Developing a custom microarchitecture is difficult. Even with all the standards in place and licensing an instruction set such as ARM, the actual development takes time and the right people to put together, then the infrastructure to deploy at scale.

In the mobile space, we’ve seen custom cores – most notably from Apple – deviating from the regular ARM design, but also Samsung and Qualcomm are playing in that space. Qualcomm however is going one further by developing a custom core for the server and enterprise market, focusing purely on typical enterprise workloads. The current commercial ARM success in the data center comes from companies such as Cavium, who use ARM architecture licenses in a custom SoC. By developing its own high-performance core, Qualcomm is hoping to offer something different in the data center, and they’ve lifted the lid on a good chunk of the core.

The Qualcomm Centriq 2400 SoC Family, with the Falkor CPU

Back in December 2016, Qualcomm announced that it has developed its own SoC for the data center, all the while also reveaing details such as the fact that it is a custom core and that Qualcomm will be involved in the Open Compute Project (and is based on the latest version of Microsoft’s Project Olympus). We knew that Qualcomm has been aiming for a 48 core design, using ARM’s instruction set, and is aiming for the data center and enterprise markets. The goal is to carry forward knowledge of the ARM instruction set and custom core design into markets that could potentially leverage it – it also helps that the data center market has a very interesting TAM (total addressable market, in USD) of which even a small slice could reap rewards. Back in December, they were beginning to sample cloud partners and potential future customers. 

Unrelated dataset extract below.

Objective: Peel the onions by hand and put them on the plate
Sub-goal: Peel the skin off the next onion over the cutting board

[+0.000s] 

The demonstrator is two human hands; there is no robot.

The first set of products to come out will be the Qualcomm Centriq 2400 family of SoCs. The top parts will feature 48 cores, and while today Qualcomm is ultimately communicating about said 48-core model, they have stated that the 2400-series will be a range of parts segregated by core count, performance, and power. The CPU cores, code named Falkor, will be ARMv8.0 compliant although with ARMv8.1 features, allowing software to potentially seamlessly transition from other ARM environments (or need a recompile). The Centriq 2400 family is set to be AArch64 only, without support for AArch32: Qualcomm states that this saves some power and die area, but that they primarily chose this route because the ecosystems they are targeting have already migrated to 64-bit. Qualcomm’s Chris Bergen, Senior Director of Product Management for the Centriq 2400, stated that the majority of new and upcoming companies have started off with 64-bit as their base in the data center, and not even considering 32-bit, which is a reason for the AArch64-only choice here.

The design team behind the Centriq, as explained to us, was partly formed from the custom core team from the mobile side. On the mobile side we have seen Qualcomm custom cores based on ARM’s instruction set in the form of Krait and Kryo, although this new Falkor design is not derived from either. Qualcomm states that Falkor is their 5th generation of custom CPU core design, and has been a complete ground up design specifically for the data center. The focus, we were told, was on high overall performance, high performance per watt, but also the ability to run at low power. To do this, the Centriq 2400 is set to be the first major data center design built on a 10nm process.

We already know that it will be fabbed on a 10nm process, and various media/analysts have postulated which foundry will be playing that role. Qualcomm currently has 10nm volume with Samsung through the Snapdragon 835, which is shipping in the millions. Samsung’s 10nm processes are more mature than the competition at this point, however Samsung does not have much experience with large silicon dies, tending to favor smaller SoCs due to the naturally higher yields and helping to keep fab production at a high level. The other alternative is TSMC, whose CLN10FF process was technically available for select customer orders later than Samsung, but is currently being used by Apple's A10X in the iPad Pro 2. TSMC also has experience with larger silicon, which would be of considerable benefit. Qualcomm is not announcing who their foundry partner is at this time unfortunately, although it would likely depend on relations, volume, pricing and performance.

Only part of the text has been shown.